Task brief:
Reproduce the entries. Each one must match the original exactly.

Collection entries:

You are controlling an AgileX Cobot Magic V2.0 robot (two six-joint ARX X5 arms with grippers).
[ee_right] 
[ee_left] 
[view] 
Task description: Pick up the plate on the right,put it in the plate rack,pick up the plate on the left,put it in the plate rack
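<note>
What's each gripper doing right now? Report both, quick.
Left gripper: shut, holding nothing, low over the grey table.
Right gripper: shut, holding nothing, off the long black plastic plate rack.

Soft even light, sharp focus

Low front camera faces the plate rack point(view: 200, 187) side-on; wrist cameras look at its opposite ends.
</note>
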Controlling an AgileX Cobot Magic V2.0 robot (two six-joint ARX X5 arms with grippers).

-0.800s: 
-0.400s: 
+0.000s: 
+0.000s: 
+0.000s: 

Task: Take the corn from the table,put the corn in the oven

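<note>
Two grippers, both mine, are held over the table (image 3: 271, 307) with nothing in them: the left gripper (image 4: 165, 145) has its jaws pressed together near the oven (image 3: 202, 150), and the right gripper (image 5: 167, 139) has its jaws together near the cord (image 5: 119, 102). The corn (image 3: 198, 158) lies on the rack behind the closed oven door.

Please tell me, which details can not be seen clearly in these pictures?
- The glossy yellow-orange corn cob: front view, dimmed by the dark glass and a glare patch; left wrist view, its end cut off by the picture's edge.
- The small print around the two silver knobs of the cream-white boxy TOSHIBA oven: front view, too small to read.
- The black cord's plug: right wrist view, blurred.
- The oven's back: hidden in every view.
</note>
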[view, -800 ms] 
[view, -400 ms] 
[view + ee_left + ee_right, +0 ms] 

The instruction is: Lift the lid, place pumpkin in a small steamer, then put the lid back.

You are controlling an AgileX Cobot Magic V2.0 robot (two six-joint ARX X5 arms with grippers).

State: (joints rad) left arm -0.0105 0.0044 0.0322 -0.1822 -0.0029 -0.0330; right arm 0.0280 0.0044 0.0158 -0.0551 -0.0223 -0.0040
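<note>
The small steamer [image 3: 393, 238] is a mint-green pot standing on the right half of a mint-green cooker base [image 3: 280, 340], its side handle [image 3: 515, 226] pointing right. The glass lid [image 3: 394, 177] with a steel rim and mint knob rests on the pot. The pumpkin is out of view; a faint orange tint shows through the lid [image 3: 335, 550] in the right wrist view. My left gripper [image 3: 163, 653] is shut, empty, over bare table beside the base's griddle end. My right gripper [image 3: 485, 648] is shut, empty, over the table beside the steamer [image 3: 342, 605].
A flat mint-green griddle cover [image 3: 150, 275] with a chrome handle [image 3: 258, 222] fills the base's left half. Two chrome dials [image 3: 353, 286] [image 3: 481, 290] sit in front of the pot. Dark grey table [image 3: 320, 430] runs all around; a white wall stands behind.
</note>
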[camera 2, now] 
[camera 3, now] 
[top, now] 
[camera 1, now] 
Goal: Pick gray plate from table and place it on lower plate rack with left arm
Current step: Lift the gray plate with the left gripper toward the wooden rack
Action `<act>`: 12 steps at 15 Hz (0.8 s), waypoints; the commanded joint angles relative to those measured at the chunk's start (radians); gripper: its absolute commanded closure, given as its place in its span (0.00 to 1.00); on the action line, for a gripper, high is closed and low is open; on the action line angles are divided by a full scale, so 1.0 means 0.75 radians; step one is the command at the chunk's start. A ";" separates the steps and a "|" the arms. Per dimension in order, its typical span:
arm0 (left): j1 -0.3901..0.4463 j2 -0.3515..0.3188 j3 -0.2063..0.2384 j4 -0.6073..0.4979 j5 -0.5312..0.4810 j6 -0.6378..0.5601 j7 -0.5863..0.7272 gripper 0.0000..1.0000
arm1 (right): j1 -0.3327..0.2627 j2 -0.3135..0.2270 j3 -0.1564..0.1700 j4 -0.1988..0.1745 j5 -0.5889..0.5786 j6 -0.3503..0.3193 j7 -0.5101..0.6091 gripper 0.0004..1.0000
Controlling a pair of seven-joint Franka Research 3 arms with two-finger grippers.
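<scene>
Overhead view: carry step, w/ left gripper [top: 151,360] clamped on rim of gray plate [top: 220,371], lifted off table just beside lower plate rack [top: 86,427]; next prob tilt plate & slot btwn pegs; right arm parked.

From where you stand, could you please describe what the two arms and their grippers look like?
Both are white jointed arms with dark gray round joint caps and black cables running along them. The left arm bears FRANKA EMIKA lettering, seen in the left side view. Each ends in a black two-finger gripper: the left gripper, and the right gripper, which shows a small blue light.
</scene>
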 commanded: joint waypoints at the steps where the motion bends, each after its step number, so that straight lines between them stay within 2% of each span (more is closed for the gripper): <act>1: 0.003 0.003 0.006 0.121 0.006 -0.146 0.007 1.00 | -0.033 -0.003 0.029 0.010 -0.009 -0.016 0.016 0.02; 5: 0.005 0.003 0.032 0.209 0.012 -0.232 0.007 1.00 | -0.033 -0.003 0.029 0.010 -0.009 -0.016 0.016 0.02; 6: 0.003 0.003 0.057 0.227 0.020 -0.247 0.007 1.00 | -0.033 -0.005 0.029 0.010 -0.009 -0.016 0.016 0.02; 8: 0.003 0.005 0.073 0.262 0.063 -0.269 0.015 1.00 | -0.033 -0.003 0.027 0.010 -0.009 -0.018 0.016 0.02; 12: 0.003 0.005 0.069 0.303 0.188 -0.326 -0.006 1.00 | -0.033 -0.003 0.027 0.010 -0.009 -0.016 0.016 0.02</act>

Answer to this exercise:
You are controlling an AgileX Cobot Magic V2.0 robot (two six-joint ARX X5 arms with grippers).
[ee_right] 
[ee_left] 
[view] 
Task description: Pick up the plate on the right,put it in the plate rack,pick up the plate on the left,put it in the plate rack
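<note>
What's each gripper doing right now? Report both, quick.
Left gripper: shut, holding nothing, low over the grey table.
Right gripper: shut, holding nothing, off the long black plastic plate rack.

Soft even light, sharp focus

Low front camera faces the plate rack point(view: 200, 187) side-on; wrist cameras look at its opposite ends.
</note>
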Controlling an AgileX Cobot Magic V2.0 robot (two six-joint ARX X5 arms with grippers).

-0.800s: 
-0.400s: 
+0.000s: 
+0.000s: 
+0.000s: 

Task: Take the corn from the table,put the corn in the oven

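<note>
Two grippers, both mine, are held over the table (image 3: 271, 307) with nothing in them: the left gripper (image 4: 165, 145) has its jaws pressed together near the oven (image 3: 202, 150), and the right gripper (image 5: 167, 139) has its jaws together near the cord (image 5: 119, 102). The corn (image 3: 198, 158) lies on the rack behind the closed oven door.

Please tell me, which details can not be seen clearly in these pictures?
- The glossy yellow-orange corn cob: front view, dimmed by the dark glass and a glare patch; left wrist view, its end cut off by the picture's edge.
- The small print around the two silver knobs of the cream-white boxy TOSHIBA oven: front view, too small to read.
- The black cord's plug: right wrist view, blurred.
- The oven's back: hidden in every view.
</note>
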[view, -800 ms] 
[view, -400 ms] 
[view + ee_left + ee_right, +0 ms] 

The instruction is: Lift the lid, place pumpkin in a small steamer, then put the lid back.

You are controlling an AgileX Cobot Magic V2.0 robot (two six-joint ARX X5 arms with grippers).

State: (joints rad) left arm -0.0105 0.0044 0.0322 -0.1822 -0.0029 -0.0330; right arm 0.0280 0.0044 0.0158 -0.0551 -0.0223 -0.0040
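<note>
The small steamer [image 3: 393, 238] is a mint-green pot standing on the right half of a mint-green cooker base [image 3: 280, 340], its side handle [image 3: 515, 226] pointing right. The glass lid [image 3: 394, 177] with a steel rim and mint knob rests on the pot. The pumpkin is out of view; a faint orange tint shows through the lid [image 3: 335, 550] in the right wrist view. My left gripper [image 3: 163, 653] is shut, empty, over bare table beside the base's griddle end. My right gripper [image 3: 485, 648] is shut, empty, over the table beside the steamer [image 3: 342, 605].
A flat mint-green griddle cover [image 3: 150, 275] with a chrome handle [image 3: 258, 222] fills the base's left half. Two chrome dials [image 3: 353, 286] [image 3: 481, 290] sit in front of the pot. Dark grey table [image 3: 320, 430] runs all around; a white wall stands behind.
</note>
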[camera 2, now] 
[camera 3, now] 
[top, now] 
[camera 1, now] 
Goal: Pick gray plate from table and place it on lower plate rack with left arm
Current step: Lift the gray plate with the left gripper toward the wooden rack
Action `<act>`: 12 steps at 15 Hz (0.8 s), waypoints; the commanded joint angles relative to those measured at the chunk's start (radians); gripper: its absolute commanded closure, given as its place in its span (0.00 to 1.00); on the action line, for a gripper, high is closed and low is open; on the action line angles are divided by a full scale, so 1.0 means 0.75 radians; step one is the command at the chunk's start. A ";" separates the steps and a "|" the arms. Per dimension in order, its typical span:
arm0 (left): j1 -0.3901..0.4463 j2 -0.3515..0.3188 j3 -0.2063..0.2384 j4 -0.6073..0.4979 j5 -0.5312..0.4810 j6 -0.6378..0.5601 j7 -0.5863..0.7272 gripper 0.0000..1.0000
arm1 (right): j1 -0.3327..0.2627 j2 -0.3135..0.2270 j3 -0.1564..0.1700 j4 -0.1988..0.1745 j5 -0.5889..0.5786 j6 -0.3503..0.3193 j7 -0.5101..0.6091 gripper 0.0004..1.0000
Controlling a pair of seven-joint Franka Research 3 arms with two-finger grippers.
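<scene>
Overhead view: carry step, w/ left gripper [top: 151,360] clamped on rim of gray plate [top: 220,371], lifted off table just beside lower plate rack [top: 86,427]; next prob tilt plate & slot btwn pegs; right arm parked.

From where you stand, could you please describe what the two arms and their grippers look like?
Both are white jointed arms with dark gray round joint caps and black cables running along them. The left arm bears FRANKA EMIKA lettering, seen in the left side view. Each ends in a black two-finger gripper: the left gripper, and the right gripper, which shows a small blue light.
</scene>
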 commanded: joint waypoints at the steps where the motion bends, each after its step number, so that straight lines between them stay within 2% of each span (more is closed for the gripper): <act>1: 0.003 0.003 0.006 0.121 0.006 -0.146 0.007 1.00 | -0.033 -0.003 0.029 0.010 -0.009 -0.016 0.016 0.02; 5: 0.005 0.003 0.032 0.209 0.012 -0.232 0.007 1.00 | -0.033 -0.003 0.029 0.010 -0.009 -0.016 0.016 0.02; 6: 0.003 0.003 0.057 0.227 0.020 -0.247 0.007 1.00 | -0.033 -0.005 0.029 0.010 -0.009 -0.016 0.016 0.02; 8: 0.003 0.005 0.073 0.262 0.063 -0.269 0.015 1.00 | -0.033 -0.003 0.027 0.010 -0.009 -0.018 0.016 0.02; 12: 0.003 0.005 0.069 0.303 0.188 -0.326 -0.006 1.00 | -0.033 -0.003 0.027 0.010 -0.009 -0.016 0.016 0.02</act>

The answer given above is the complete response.